* What is expected:
In the data below, find the line containing "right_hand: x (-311", then set down that line and every later line up to and including the line containing "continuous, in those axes", exactly.

* Available records:
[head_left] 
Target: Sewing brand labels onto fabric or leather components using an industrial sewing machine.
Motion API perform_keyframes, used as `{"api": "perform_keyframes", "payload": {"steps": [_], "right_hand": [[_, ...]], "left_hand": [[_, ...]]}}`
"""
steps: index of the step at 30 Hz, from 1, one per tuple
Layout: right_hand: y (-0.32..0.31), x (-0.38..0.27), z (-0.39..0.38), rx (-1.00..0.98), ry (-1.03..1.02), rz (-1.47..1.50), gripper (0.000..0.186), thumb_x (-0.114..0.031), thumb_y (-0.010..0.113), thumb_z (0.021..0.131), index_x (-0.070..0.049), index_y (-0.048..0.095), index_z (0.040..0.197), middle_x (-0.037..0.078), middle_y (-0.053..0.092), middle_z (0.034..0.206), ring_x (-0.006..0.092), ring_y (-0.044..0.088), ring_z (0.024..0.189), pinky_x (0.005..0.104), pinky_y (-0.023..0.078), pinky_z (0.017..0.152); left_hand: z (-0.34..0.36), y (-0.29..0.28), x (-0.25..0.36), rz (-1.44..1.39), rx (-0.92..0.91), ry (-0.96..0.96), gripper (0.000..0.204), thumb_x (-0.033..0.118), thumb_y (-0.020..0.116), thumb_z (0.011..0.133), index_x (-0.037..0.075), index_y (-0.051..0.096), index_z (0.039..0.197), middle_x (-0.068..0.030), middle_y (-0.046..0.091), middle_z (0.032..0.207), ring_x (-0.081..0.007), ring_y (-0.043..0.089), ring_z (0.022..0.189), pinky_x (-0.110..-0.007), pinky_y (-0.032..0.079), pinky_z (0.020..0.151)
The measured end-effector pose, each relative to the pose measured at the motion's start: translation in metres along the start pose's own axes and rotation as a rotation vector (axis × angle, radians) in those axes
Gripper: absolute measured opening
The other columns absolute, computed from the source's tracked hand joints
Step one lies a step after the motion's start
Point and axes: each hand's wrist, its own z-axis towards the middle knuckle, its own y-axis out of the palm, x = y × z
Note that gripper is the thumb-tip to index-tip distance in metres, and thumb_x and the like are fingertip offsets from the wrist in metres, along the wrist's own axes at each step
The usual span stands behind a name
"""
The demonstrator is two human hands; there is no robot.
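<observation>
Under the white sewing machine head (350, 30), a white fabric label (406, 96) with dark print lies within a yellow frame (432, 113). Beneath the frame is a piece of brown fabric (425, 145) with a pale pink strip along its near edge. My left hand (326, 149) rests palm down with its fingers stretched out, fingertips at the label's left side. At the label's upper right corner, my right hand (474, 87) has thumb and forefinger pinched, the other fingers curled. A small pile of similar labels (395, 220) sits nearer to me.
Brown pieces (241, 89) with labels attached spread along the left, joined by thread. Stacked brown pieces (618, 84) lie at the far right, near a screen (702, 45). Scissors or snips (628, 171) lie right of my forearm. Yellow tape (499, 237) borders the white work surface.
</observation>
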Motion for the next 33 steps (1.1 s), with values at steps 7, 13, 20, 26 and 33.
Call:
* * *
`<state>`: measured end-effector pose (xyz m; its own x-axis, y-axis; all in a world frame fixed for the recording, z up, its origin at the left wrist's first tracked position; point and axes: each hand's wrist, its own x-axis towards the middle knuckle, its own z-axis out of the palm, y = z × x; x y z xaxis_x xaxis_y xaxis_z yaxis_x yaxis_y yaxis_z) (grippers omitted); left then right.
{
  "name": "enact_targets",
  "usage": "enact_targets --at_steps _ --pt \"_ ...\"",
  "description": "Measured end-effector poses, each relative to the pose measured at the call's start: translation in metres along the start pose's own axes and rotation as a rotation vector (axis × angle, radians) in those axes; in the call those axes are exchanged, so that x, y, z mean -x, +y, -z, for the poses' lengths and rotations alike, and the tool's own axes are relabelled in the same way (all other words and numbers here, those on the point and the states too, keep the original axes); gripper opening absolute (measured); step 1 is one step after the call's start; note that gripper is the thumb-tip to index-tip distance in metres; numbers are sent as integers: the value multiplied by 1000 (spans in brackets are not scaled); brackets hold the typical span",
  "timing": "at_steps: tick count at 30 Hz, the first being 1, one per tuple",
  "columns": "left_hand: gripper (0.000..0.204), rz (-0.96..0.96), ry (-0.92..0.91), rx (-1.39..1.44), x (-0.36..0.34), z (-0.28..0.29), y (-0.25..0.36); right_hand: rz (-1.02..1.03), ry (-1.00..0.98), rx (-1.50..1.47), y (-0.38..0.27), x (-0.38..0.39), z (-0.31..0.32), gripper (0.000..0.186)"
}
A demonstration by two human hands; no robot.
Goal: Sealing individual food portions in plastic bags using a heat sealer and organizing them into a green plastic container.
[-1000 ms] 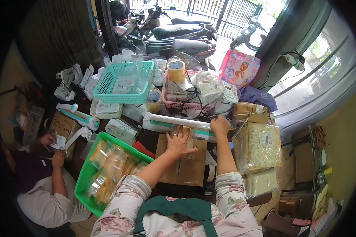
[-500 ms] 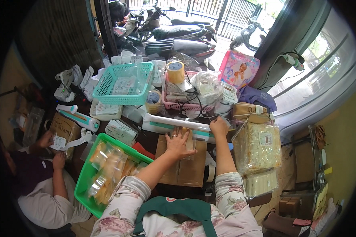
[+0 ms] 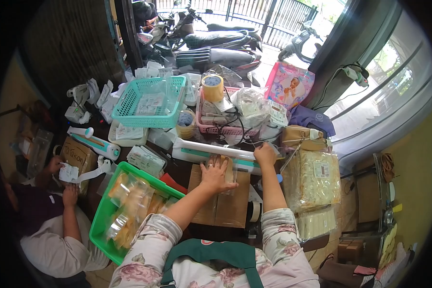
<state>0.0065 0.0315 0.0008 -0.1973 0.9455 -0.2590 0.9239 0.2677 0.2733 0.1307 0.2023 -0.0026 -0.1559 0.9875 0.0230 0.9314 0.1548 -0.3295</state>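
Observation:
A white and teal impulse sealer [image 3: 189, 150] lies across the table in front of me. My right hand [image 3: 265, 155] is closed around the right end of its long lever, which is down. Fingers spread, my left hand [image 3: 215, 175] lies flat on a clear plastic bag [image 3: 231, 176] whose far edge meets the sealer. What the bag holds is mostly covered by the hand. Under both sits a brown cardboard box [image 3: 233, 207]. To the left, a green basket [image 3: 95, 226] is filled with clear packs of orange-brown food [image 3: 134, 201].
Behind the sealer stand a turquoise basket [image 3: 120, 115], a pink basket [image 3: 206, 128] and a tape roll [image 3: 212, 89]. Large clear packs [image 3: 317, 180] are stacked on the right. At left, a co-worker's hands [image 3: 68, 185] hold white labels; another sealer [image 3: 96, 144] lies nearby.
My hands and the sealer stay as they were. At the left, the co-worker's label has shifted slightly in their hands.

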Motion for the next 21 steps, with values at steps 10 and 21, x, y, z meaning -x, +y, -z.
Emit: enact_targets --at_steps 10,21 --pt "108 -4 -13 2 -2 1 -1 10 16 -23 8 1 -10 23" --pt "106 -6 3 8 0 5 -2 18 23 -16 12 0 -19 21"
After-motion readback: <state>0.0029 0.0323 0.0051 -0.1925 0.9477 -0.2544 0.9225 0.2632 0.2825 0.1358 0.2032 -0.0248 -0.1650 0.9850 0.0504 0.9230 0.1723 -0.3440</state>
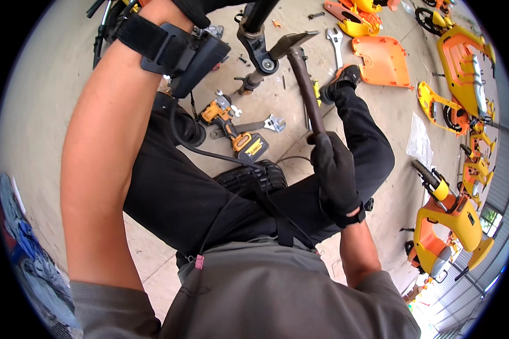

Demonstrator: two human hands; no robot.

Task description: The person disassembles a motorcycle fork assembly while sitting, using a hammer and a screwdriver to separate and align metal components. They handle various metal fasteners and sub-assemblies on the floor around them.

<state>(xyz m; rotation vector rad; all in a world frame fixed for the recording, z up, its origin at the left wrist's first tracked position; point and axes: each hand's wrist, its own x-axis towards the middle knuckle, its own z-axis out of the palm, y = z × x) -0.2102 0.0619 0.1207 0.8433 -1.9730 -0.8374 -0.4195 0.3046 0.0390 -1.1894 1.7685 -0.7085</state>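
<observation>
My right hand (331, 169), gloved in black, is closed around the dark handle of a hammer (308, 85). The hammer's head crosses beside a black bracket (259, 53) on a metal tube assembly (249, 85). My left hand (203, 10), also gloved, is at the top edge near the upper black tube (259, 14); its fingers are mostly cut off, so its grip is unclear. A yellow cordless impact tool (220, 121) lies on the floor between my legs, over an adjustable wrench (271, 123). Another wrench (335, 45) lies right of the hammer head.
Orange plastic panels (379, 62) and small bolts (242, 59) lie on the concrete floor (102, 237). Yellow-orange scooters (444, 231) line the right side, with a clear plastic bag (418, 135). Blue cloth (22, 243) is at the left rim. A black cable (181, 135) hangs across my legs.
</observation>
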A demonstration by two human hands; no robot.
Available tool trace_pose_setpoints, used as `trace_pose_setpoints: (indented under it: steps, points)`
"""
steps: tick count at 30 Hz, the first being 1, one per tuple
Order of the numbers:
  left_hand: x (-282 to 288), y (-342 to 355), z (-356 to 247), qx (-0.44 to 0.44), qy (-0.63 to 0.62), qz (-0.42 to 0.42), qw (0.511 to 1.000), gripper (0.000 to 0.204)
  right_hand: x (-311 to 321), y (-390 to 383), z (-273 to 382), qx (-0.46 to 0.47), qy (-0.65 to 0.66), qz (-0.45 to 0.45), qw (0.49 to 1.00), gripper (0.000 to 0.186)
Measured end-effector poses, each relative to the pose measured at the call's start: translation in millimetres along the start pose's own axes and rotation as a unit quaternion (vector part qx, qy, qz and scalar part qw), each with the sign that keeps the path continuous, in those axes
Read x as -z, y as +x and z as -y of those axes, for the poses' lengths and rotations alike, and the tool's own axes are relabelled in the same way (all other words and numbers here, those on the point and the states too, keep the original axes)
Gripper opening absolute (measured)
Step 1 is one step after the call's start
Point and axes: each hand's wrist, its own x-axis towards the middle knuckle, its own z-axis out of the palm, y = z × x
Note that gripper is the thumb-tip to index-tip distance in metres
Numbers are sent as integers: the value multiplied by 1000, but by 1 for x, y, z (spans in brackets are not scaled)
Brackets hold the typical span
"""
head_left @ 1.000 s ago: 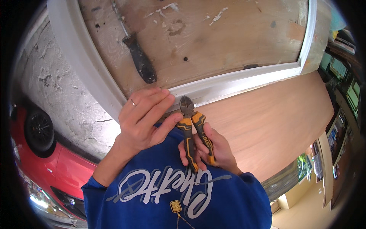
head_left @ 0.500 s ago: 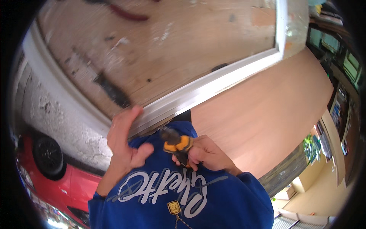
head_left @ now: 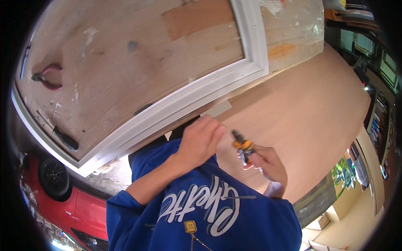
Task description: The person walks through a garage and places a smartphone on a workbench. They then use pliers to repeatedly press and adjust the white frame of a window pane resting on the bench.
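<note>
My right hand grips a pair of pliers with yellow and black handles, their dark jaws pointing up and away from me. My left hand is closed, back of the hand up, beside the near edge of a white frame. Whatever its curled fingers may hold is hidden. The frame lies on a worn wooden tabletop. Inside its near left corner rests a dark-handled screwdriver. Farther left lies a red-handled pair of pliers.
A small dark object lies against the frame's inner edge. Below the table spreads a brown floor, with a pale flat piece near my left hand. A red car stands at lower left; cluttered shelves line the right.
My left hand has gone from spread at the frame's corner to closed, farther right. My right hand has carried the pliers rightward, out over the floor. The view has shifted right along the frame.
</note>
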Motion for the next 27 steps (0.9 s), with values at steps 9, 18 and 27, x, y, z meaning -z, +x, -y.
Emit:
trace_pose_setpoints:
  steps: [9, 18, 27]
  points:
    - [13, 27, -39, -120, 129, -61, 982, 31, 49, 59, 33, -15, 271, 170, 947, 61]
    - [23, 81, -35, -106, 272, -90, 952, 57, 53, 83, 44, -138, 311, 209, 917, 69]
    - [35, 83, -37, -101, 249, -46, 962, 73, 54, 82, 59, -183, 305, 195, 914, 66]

* Worked solution:
  right_hand: x (-311 to 321), y (-390 to 383), z (-273 to 382), qx (-0.46 to 0.47), qy (-0.65 to 0.66), qz (-0.45 to 0.45), qw (0.49 to 1.00), gripper (0.000 to 0.186)
Measured end-effector poses, each relative to the pose measured at the call's start: translation in millimetres along the start pose's own axes and rotation as a unit quaternion (vector part qx, qy, qz and scalar part qw), each with the sign that keeps the path continuous, in those axes

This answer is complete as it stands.